On 2021/03/26 9:25, Masahiro Ikeda wrote:

On 2021/03/25 21:23, Fujii Masao wrote:
On 2021/03/25 9:58, Andres Freund wrote:
Outside of very
narrow circumstances a normal exit shouldn't use _exit(1). Neither 1 no
_exit() (as opposed to exit()) seem appropriate. This seems like a bad
idea.

So you're thinking that the stats collector should do proc_exit(0)
or something even when it receives immediate shutdown request?

One idea to avoid using _exit(1) is to change the SIGQUIT handler
so that it just sets the flag. Then if the stats collector detects that
the flag is set in the main loop, it gets out of the loop,
skips writing the permanent stats file and then exits with exit(0).
That is, normal and immediate shutdown requests are treated
almost the same way in the stats collector. Only the difference of
them is whether it saves the stats to the file or not. Thought?

Although I don't oppose the idea to change from _exit(1) to proc_exit(0), the
reason why I used _exit(1) is that I thought the behavior to skip writing the
stat counters is not normal exit.
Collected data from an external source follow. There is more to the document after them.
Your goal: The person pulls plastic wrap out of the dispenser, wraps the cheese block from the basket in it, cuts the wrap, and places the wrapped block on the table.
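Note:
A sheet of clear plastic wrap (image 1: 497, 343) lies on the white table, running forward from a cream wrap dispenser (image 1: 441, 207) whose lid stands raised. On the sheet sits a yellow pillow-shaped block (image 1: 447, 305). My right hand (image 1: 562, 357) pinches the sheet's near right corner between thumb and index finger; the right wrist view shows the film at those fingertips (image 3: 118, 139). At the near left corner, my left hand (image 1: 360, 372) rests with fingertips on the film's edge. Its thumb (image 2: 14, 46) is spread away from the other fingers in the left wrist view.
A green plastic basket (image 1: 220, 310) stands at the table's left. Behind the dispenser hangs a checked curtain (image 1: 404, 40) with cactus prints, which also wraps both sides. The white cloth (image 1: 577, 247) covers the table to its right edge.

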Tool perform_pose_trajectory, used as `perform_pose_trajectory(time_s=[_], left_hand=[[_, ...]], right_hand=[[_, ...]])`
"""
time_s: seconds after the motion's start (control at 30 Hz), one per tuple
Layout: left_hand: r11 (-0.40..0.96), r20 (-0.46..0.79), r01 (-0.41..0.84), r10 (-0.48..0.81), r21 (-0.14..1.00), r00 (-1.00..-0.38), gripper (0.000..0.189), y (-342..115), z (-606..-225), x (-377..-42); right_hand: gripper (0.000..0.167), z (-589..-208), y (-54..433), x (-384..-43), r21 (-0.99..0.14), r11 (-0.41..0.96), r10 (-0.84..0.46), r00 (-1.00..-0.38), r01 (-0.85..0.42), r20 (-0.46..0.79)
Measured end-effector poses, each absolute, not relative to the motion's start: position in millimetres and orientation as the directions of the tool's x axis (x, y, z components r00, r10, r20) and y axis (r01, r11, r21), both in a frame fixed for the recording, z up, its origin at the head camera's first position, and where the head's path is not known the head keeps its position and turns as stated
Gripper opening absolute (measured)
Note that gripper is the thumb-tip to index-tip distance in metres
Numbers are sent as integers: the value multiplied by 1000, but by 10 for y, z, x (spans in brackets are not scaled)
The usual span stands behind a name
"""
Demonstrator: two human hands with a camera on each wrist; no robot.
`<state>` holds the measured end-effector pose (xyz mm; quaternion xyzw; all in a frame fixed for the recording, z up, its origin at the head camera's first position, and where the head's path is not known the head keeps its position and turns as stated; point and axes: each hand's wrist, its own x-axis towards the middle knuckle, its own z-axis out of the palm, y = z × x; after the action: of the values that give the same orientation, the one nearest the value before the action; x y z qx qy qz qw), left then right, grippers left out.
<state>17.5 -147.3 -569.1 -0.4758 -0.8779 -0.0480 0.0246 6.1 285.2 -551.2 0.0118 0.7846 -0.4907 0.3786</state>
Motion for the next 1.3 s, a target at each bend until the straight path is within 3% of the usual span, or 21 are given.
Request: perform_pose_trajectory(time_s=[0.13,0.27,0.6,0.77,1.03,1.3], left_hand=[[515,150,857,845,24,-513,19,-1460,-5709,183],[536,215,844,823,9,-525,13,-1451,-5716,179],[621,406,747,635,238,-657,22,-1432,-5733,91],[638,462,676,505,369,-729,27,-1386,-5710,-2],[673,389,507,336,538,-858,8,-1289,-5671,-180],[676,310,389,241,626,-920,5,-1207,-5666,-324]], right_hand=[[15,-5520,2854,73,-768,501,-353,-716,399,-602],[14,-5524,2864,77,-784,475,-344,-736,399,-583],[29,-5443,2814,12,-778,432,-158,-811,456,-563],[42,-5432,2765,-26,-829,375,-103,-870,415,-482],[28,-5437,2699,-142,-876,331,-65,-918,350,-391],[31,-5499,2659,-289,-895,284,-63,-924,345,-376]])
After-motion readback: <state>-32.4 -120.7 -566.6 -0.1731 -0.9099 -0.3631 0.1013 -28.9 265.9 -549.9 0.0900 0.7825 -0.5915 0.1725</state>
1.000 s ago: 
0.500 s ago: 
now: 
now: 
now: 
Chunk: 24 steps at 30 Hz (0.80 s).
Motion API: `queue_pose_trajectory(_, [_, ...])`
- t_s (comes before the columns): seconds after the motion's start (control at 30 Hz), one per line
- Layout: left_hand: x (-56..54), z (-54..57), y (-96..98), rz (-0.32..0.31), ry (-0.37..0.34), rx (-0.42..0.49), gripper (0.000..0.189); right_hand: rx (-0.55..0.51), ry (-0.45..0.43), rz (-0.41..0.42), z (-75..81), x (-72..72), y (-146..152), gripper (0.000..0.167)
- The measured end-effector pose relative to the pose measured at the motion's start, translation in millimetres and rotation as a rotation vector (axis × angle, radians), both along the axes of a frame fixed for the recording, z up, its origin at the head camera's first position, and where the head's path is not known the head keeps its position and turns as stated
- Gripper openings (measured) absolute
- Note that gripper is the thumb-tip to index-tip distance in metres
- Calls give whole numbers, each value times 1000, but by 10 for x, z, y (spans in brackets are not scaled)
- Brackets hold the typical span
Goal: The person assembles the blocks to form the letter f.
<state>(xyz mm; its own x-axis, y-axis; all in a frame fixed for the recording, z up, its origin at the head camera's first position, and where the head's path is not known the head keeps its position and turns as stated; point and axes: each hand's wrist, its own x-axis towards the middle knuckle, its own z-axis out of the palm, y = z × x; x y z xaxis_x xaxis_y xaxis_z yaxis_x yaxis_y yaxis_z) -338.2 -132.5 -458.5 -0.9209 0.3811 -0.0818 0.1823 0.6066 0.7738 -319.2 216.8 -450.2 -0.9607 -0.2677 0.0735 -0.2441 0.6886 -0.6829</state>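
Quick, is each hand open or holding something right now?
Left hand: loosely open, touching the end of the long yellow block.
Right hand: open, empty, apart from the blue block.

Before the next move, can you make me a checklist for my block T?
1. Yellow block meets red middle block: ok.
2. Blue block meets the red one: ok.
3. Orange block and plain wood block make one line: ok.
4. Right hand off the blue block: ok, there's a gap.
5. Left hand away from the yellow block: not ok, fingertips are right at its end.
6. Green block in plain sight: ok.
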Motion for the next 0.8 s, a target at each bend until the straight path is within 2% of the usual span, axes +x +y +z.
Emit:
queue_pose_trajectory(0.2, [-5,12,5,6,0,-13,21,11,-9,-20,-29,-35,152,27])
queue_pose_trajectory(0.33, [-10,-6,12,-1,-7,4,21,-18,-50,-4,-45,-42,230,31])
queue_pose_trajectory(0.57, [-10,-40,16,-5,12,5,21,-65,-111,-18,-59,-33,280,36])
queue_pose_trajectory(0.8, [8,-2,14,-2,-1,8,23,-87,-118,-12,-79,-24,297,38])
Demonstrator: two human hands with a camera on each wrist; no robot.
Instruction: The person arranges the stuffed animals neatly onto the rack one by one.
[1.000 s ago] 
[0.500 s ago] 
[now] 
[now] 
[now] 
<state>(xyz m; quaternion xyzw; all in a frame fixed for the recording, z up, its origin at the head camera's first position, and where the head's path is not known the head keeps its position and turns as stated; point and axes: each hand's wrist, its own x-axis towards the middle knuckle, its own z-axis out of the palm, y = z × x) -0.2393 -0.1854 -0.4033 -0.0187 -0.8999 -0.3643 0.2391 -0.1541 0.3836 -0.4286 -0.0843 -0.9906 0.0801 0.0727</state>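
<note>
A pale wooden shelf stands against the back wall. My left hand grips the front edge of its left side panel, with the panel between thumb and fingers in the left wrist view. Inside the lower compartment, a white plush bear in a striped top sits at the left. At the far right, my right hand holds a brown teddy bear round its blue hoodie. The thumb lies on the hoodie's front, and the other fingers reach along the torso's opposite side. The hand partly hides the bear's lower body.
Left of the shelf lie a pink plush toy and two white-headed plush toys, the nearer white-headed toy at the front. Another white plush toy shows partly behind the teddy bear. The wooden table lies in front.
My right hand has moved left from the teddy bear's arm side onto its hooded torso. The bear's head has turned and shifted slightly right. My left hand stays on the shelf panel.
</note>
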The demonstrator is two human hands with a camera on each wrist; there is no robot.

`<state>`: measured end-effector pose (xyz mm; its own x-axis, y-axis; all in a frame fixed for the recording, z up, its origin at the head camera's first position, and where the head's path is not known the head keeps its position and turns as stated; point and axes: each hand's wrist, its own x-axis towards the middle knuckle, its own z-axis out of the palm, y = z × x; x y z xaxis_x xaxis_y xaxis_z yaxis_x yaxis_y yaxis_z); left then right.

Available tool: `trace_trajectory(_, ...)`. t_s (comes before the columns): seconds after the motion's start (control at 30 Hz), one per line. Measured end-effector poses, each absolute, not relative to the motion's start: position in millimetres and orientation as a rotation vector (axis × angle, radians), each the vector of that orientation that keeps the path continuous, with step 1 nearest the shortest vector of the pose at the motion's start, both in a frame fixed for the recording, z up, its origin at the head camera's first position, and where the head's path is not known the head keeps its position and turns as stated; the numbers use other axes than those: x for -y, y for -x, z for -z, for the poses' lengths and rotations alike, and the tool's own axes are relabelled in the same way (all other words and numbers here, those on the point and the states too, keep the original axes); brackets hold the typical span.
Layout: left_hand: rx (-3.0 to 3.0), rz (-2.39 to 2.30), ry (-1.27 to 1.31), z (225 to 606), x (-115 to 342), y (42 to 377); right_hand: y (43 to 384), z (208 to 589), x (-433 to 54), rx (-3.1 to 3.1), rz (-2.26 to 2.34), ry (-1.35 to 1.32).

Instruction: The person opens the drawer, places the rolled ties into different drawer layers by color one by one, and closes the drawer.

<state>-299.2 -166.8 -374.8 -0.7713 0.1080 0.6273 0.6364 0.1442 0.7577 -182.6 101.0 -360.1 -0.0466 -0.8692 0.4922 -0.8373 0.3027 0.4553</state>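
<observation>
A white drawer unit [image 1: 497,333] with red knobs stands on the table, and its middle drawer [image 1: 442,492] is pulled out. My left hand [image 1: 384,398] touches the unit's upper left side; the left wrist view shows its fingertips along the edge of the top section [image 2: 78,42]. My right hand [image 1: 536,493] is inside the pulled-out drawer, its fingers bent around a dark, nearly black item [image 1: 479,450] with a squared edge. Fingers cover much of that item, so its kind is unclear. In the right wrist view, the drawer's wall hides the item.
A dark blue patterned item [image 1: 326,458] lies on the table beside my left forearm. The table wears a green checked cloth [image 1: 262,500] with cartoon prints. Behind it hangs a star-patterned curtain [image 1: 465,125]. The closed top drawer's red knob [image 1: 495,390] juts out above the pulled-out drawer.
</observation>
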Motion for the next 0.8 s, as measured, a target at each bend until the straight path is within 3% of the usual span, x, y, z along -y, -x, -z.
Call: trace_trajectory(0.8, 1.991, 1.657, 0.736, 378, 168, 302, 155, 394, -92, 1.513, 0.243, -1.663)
Actually, other background processes use
_exit(2) instead of _exit(0) or proc_exit(0) in immediate shutdown although
the status code is different because they touch shared memory.

True.




Also, won't this lead to postmaster now starting to complain about
pgstat having crashed in an immediate shutdown? Right now only exit
status 0 is expected:

         if (pid == PgStatPID)
         {
             PgStatPID = 0;
             if (!EXIT_STATUS_0(exitstatus))
                 LogChildExit(LOG, _("statistics collector process"),
                              pid, exitstatus);
             if (pmState == PM_RUN || pmState == PM_HOT_STANDBY)
                 PgStatPID = pgstat_start();
             continue;
         }

No. In immediate shutdown case, pmdie() sets "Shutdown" variable to
ImmdiateShutdown and HandleChildCrash() doesn't complain that in that case
because of the following.

     /*
      * We only log messages and send signals if this is the first process
      * crash and we're not doing an immediate shutdown; otherwise, we're only
      * here to update postmaster's idea of live processes.  If we have already
      * signaled children, nonzero exit status is to be expected, so don't
      * clutter log.
      */
     take_action = !FatalError && Shutdown != ImmediateShutdown;

IIUC, in immediate shutdown case (and other cases too?), HandleChildCrash() is
never invoked due to the exit of pgstat. My understanding of Andres-san's
comment is that is it ok to show like the following log message?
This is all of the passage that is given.